PROBLEM => Return every line of the listing exactly as written.
(MATERIAL PROVIDED begins)
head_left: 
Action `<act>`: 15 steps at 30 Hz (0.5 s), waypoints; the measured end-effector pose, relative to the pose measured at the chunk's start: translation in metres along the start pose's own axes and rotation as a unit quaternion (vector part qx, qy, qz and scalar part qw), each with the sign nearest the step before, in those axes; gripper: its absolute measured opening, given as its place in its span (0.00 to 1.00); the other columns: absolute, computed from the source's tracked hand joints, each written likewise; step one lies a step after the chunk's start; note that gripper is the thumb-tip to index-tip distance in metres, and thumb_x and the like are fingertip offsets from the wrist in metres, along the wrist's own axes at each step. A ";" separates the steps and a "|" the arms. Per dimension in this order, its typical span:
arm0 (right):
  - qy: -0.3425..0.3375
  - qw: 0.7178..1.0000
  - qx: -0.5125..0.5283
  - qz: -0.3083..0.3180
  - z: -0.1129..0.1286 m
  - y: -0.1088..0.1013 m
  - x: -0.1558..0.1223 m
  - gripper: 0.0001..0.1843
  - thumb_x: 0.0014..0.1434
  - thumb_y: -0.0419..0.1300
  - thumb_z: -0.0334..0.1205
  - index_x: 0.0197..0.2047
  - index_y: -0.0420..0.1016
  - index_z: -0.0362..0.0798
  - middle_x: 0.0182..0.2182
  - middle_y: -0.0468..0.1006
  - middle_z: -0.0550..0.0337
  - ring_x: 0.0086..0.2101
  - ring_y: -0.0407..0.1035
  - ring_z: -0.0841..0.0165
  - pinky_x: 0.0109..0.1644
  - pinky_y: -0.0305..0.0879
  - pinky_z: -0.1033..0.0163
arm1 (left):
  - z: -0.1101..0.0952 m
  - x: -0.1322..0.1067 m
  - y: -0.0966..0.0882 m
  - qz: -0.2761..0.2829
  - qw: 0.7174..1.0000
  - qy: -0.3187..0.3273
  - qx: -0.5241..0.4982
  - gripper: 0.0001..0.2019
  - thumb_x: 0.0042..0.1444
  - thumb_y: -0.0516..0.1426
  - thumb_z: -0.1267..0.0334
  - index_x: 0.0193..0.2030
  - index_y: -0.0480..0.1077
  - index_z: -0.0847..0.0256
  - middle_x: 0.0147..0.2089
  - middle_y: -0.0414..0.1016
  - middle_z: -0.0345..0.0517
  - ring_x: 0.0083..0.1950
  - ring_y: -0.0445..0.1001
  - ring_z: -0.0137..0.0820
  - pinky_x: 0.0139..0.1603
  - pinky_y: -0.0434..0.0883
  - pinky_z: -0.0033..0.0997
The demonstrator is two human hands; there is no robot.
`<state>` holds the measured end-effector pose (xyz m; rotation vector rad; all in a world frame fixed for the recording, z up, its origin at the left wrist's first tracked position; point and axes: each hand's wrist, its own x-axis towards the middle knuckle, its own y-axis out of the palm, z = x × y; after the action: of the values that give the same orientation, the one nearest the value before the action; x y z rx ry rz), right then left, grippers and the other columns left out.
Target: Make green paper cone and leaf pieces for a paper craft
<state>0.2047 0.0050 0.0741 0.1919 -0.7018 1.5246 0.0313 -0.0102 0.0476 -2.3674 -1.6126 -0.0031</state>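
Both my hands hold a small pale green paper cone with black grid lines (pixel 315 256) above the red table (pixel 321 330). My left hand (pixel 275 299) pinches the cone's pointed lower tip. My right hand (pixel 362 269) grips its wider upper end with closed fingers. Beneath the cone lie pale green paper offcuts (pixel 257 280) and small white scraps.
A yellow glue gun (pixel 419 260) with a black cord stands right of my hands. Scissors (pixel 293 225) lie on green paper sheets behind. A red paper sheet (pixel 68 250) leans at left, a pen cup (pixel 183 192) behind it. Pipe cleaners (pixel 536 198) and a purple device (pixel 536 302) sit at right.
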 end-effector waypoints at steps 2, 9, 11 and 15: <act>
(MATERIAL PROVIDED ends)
THE ANSWER =>
head_left: 
Action `<act>`: 15 steps at 30 Hz (0.5 s), waypoints; the measured end-effector pose, relative to the pose measured at the chunk's start: translation in metres along the start pose's own axes and rotation as a unit quaternion (vector part qx, qy, qz and scalar part qw), each with the sign nearest the step before, in those axes; gripper: its absolute measured opening, given as its place in its span (0.00 to 1.00); the other columns: absolute, computed from the source's tracked hand joints, each written likewise; step one lies a step after the chunk's start; note that gripper is the thumb-tip to index-tip distance in metres, and thumb_x and the like are fingertip offsets from the wrist in metres, along the wrist's own axes at each step. A ";" separates the steps and a "|" the arms. Per dimension in this order, its typical span:
arm0 (right):
  - qy: -0.3425..0.3375
  - qw: 0.7178..1.0000
  - qx: -0.5125..0.5283
  - qz: -0.3083..0.3180
  - z: -0.1129..0.1286 m
  - y: -0.1088..0.1013 m
  - x: -0.1558..0.1223 m
  - gripper: 0.0001..0.1843
  - thumb_x: 0.0014..0.1434
  - thumb_y: -0.0419..0.1300
  - thumb_z: -0.0334..0.1205
  - index_x: 0.0197..0.2047
  - index_y: -0.0420..0.1016
  - index_z: -0.0362..0.0798
  - middle_x: 0.0182..0.2182
  - middle_y: -0.0468..0.1006
  - middle_z: -0.0550..0.0337
  - ring_x: 0.0086..0.2101
  - ring_y: -0.0407..0.1035
  - ring_z: -0.0841..0.0165
  - pinky_x: 0.0109..0.1644
  - pinky_y: -0.0305..0.0879
  - pinky_z: -0.1033..0.0163
arm1 (left):
  - z: -0.1101..0.0952 m
  - x: -0.1322..0.1067 m
  - y: -0.0966..0.0882 m
  - qz: -0.2761..0.2829
  - qw: 0.7174..1.0000
  - qy: -0.3187..0.3273
  - qx: -0.5241..0.4982
  - gripper: 0.0001..0.2019
  - thumb_x: 0.0042..0.1444
  - thumb_y: -0.0516..0.1426
  - thumb_z: -0.1267..0.0334
  - index_x: 0.0193..0.2030
  - index_y: -0.0480..0.1077
  - index_z: -0.0847..0.0256
  - middle_x: 0.0147..0.2089
  - middle_y: -0.0414..0.1016
  - middle_z: -0.0345..0.0517
  - ring_x: 0.0083..0.1950
  - ring_y: -0.0445..0.1001
  - ring_z: -0.0137..0.0820
  - pinky_x: 0.0139..0.1603
  - pinky_y: -0.0434..0.0883
  - pinky_z: -0.0033..0.0997
The demonstrator is two human hands; there is no robot.
`<state>` holds the measured end-effector pose (xyz m; rotation vector rad; all in a world frame fixed for the recording, z up, its origin at the left wrist's first tracked position; point and axes: each hand's wrist, its own x-axis towards the middle knuckle, its own y-axis out of the palm, z = x × y; after the action: of the values that give the same orientation, the one nearest the value before the action; x y z rx ry rz), right then left, grippers and the other columns left out.
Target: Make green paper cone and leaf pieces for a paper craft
<state>0.2047 0.0050 0.0741 0.1919 -0.7018 1.5246 0.0313 -0.0102 0.0476 -2.3674 -1.6126 -0.0031</state>
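Both my hands hold a small pale green paper cone with black grid lines (pixel 315 256) above the red table (pixel 321 330). My left hand (pixel 275 299) pinches the cone's pointed lower tip. My right hand (pixel 362 269) grips its wider upper end with closed fingers. Beneath the cone lie pale green paper offcuts (pixel 257 280) and small white scraps.
A yellow glue gun (pixel 419 260) with a black cord stands right of my hands. Scissors (pixel 293 225) lie on green paper sheets behind. A red paper sheet (pixel 68 250) leans at left, a pen cup (pixel 183 192) behind it. Pipe cleaners (pixel 536 198) and a purple device (pixel 536 302) sit at right.
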 end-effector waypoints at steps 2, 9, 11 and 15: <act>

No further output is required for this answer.